Рассказ Служанки (Этвуд) - страница 102

– Да? – отвечает он. – О чем ты хочешь поговорить?

Я мнусь.

– Пожалуй, о чем угодно. Ну, о вас, например.

– Обо мне? – Он все улыбается. – Ну, обо мне, собственно, почти ничего и не скажешь. Обычный парень, как все.

Я влетаю лбом в эту фальшь, даже стилистическую фальшь – «парень»? Обычные парни Командорами не становятся.

– Вы же, наверное, что-то умеете, – говорю я. Я знаю, что подталкиваю его, подлизываюсь, выманиваю его наружу, и мне противно от себя – это, прямо скажем, тошнотворно. Но мы фехтуем. Либо он говорит, либо я. Я знаю, чувствую, как речь вздымается во мне, я так давно ни с кем по-человечески не говорила. Сегодняшние обрывки шепота с Гленовой едва ли считаются; однако они раздразнили меня, они были вступлением. Какое наслаждение – говорить, даже вот так; теперь я хочу еще.

А заговорив, я скажу что-нибудь не то, я что-нибудь выдам. Вот она подступает – измена себе. Не хочу, чтобы он много знал.

– Ну, начать с того, что я был рыночным аналитиком, – неуверенно говорит он. – А потом, можно сказать, отделился.

Я знаю, что он Командор, соображаю я, но не знаю, Командор чего. Что он контролирует, какова его сфера деятельности, как прежде выражались? Отдельных титулов у них нет.

– А, – говорю я, стараясь имитировать понимание.

– Можно считать, что я своего рода ученый, – говорит он. – В определенных рамках, естественно.

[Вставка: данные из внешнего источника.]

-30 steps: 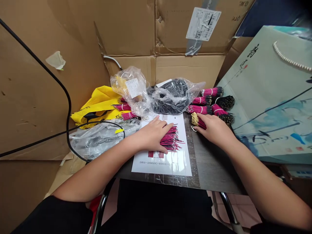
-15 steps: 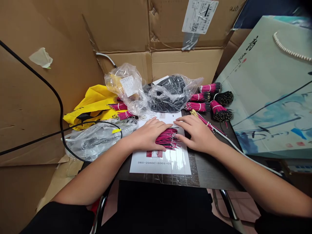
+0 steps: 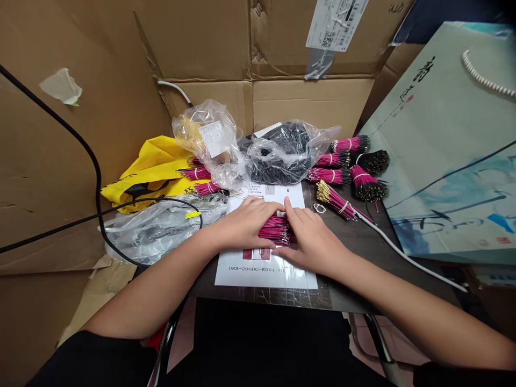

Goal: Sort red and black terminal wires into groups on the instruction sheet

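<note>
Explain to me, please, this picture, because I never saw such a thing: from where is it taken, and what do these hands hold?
The picture comes from a camera worn on a person's head, looking down, so the arms enter from the bottom. No machine is here, only bare hands. The left hand and the right hand close on a loose bunch of pink wires, which lies on a printed paper on a dark table. Beyond them lie tied bundles of pink wires, a plastic bag of black wires and a yellow bag. Cardboard stands behind.
</note>
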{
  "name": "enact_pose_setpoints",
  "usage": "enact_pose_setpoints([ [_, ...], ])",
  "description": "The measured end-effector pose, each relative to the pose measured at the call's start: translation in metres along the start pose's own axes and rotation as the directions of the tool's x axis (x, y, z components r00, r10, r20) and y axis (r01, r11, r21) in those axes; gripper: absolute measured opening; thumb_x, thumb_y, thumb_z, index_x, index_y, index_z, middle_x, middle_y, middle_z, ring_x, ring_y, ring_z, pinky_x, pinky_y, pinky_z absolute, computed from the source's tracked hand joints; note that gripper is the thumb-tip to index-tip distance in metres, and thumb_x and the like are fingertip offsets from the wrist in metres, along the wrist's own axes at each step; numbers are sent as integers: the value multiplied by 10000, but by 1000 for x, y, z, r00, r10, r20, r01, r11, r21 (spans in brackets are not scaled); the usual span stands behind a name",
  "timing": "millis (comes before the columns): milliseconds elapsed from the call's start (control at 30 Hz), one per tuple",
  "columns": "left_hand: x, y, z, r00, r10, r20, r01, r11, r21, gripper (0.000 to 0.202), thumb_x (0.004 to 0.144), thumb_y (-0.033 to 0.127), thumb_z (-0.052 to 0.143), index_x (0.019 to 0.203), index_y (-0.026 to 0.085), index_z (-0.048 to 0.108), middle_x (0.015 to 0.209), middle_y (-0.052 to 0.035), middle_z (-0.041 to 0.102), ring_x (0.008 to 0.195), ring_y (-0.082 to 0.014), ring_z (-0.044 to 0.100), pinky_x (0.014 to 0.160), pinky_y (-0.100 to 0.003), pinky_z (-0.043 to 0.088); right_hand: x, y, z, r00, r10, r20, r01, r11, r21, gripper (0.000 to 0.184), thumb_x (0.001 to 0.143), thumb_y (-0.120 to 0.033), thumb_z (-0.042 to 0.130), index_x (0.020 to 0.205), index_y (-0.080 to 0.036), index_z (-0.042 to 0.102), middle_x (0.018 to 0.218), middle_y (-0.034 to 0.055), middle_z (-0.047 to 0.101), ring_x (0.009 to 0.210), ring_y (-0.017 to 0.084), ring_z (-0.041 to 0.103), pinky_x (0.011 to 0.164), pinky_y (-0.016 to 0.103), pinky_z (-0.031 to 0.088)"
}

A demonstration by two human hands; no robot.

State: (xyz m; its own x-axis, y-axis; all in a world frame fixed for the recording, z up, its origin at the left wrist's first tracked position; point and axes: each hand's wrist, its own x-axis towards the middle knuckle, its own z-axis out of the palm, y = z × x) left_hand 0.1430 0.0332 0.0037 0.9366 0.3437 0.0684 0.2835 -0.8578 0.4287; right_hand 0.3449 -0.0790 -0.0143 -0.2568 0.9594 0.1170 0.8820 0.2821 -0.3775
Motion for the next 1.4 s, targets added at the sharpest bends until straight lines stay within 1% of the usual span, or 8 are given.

После этого он некоторое время не говорит ничего, и я тоже ничего не говорю. Мы друг друга пережидаем. Я ломаюсь первой.

– Э, может, вы могли бы мне объяснить – я вот давно думаю.

Он оживляется.

– Что же?

Я на всех парусах приближаюсь к опасности, но не могу остановиться.

– Я откуда-то помню одну фразу. – Лучше не говорить откуда. – По-моему, латинскую, но, я думала, может… – Я знаю, у него есть латинский словарь. У него разные словари – на верхней полке слева от камина.

– Скажи, – отвечает он. Отстраненно, однако настороже – или фантазия разыгралась?

– Nolite te bastardes carborundorum, – говорю я.

– Как?

Я неверно произнесла. Я не знаю, как правильно.

– Я могу записать, – говорю я. – Показать, как пишется.

От этой новаторской идеи он теряется. Вероятно, забыл, что я умею писать. В этой комнате я ни разу не держала ни карандаша, ни ручки – даже чтобы счет суммировать. Женщины складывать не умеют, однажды шутливо сказал он. Я спросила, как так, и он ответил: для них один, один, один и один не дают четырех.

А сколько? спросила я, ожидая услышать «пять» или «три».

Просто один, один, один и один, ответил он. Но теперь он отвечает:

– Хорошо, – и через стол сует мне самописку, едва ли не дерзко, будто его взяли на «слабо». Я оглядываюсь, ищу, на чем записать, и он дает мне настольный отрывной блокнот: наверху страницы – улыбающаяся рожица. Такие до сих пор выпускают.